PROBLEM STATEMENT ::
When you reach the line that contains "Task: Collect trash" in the data below, start reproducing lines exactly, and stop after the line that contains "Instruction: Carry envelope".

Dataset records
########

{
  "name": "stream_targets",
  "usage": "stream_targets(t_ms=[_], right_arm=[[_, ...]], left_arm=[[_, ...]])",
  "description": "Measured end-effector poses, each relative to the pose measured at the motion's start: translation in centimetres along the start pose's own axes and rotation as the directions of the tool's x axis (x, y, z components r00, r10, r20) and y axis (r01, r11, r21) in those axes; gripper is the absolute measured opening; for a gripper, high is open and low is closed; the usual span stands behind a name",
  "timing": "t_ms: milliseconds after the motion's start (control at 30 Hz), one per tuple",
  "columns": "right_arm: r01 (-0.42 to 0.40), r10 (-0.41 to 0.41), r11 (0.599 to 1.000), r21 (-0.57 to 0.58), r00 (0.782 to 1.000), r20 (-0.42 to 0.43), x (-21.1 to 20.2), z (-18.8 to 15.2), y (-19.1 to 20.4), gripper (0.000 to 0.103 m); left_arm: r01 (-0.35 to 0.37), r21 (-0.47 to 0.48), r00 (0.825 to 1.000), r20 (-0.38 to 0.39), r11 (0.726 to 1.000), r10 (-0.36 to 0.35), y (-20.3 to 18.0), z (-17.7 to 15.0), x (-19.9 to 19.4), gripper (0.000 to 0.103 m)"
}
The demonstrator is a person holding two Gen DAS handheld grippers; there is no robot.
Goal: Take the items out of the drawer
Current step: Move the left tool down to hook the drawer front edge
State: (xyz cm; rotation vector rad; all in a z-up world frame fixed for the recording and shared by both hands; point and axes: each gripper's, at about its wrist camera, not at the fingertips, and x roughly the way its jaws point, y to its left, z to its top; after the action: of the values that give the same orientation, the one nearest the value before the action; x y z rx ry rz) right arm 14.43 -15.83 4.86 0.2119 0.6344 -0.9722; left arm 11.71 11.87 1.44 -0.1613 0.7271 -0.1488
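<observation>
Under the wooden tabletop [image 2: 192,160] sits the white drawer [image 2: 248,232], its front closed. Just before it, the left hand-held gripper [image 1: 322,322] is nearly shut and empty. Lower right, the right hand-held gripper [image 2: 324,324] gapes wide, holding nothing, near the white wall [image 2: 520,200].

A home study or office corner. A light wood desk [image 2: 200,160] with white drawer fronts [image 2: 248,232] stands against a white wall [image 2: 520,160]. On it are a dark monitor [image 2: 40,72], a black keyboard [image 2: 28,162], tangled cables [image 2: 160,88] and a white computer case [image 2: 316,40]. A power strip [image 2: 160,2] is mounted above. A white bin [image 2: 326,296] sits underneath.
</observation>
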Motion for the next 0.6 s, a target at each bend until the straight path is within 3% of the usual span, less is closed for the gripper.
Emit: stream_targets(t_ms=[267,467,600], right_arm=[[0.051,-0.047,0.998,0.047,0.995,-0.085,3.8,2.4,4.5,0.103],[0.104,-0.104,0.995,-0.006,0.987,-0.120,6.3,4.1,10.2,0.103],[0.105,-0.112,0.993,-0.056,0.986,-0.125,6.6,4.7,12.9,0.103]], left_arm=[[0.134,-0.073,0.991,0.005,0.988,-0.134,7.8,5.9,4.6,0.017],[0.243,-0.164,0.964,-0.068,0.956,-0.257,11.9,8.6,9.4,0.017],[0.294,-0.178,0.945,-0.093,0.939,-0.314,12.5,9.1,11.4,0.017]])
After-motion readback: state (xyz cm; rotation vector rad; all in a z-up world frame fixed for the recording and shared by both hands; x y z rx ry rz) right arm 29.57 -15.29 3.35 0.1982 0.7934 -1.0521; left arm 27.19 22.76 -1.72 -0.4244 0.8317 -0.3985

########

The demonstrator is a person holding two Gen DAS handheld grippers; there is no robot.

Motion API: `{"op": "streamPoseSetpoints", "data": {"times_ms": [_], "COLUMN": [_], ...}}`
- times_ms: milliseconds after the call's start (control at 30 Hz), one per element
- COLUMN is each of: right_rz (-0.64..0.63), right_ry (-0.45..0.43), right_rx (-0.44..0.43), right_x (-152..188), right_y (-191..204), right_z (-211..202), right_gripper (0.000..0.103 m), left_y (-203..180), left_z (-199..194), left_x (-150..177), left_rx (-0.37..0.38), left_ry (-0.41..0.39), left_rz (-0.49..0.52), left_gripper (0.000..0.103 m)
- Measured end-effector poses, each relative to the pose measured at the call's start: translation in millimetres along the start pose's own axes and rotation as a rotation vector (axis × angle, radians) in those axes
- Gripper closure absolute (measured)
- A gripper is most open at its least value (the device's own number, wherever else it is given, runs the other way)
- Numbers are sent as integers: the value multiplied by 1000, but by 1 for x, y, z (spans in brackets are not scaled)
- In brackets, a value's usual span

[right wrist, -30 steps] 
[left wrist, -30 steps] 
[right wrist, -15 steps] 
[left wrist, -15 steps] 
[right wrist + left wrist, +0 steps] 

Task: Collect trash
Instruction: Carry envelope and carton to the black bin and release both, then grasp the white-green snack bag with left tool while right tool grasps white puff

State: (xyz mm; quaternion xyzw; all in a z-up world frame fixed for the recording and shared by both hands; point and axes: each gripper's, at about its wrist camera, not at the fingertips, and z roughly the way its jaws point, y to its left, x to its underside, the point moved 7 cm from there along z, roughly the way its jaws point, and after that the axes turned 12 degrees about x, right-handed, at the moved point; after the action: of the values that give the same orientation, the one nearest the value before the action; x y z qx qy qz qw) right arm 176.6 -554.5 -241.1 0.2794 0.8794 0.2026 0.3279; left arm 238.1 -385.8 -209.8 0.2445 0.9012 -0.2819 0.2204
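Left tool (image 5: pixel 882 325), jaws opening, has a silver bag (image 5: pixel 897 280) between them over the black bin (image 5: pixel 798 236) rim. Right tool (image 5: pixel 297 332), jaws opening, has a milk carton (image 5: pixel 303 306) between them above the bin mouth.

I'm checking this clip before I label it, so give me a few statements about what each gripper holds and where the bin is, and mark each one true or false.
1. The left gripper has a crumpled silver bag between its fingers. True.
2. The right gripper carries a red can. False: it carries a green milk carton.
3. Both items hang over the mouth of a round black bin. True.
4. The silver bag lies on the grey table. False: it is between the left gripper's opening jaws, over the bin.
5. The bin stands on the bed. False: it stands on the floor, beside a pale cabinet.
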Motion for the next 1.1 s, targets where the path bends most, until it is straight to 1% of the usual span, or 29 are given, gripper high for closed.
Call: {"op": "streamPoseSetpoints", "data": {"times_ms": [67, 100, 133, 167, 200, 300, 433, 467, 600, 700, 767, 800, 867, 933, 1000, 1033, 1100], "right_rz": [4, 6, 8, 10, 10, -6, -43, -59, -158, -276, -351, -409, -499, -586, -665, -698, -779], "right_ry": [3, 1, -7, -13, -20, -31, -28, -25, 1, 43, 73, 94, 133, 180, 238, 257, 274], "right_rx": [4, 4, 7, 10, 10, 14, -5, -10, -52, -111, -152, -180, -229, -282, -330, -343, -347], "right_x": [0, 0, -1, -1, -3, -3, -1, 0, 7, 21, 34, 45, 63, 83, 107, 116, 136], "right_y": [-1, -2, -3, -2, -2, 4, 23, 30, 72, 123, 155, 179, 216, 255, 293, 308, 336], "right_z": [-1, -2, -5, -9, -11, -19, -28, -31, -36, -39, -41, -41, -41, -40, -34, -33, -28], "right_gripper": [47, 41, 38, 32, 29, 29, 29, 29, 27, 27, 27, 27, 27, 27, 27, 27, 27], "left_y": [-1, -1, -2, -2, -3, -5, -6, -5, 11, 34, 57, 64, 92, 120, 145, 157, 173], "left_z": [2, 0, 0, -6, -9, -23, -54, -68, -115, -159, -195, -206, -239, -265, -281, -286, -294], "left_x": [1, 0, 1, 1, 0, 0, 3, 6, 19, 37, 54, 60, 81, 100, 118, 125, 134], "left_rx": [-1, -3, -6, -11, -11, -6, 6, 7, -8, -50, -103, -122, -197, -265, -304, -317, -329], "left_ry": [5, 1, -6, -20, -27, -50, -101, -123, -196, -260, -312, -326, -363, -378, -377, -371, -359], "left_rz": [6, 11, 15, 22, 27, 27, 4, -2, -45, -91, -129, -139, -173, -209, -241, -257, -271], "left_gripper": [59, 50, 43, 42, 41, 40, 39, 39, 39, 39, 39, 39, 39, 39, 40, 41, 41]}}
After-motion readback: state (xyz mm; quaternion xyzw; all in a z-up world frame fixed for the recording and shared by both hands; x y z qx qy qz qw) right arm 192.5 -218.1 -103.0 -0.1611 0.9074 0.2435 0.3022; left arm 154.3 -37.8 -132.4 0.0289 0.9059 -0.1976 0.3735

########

REPLY TO THE EXERCISE ::
Task: Collect trash
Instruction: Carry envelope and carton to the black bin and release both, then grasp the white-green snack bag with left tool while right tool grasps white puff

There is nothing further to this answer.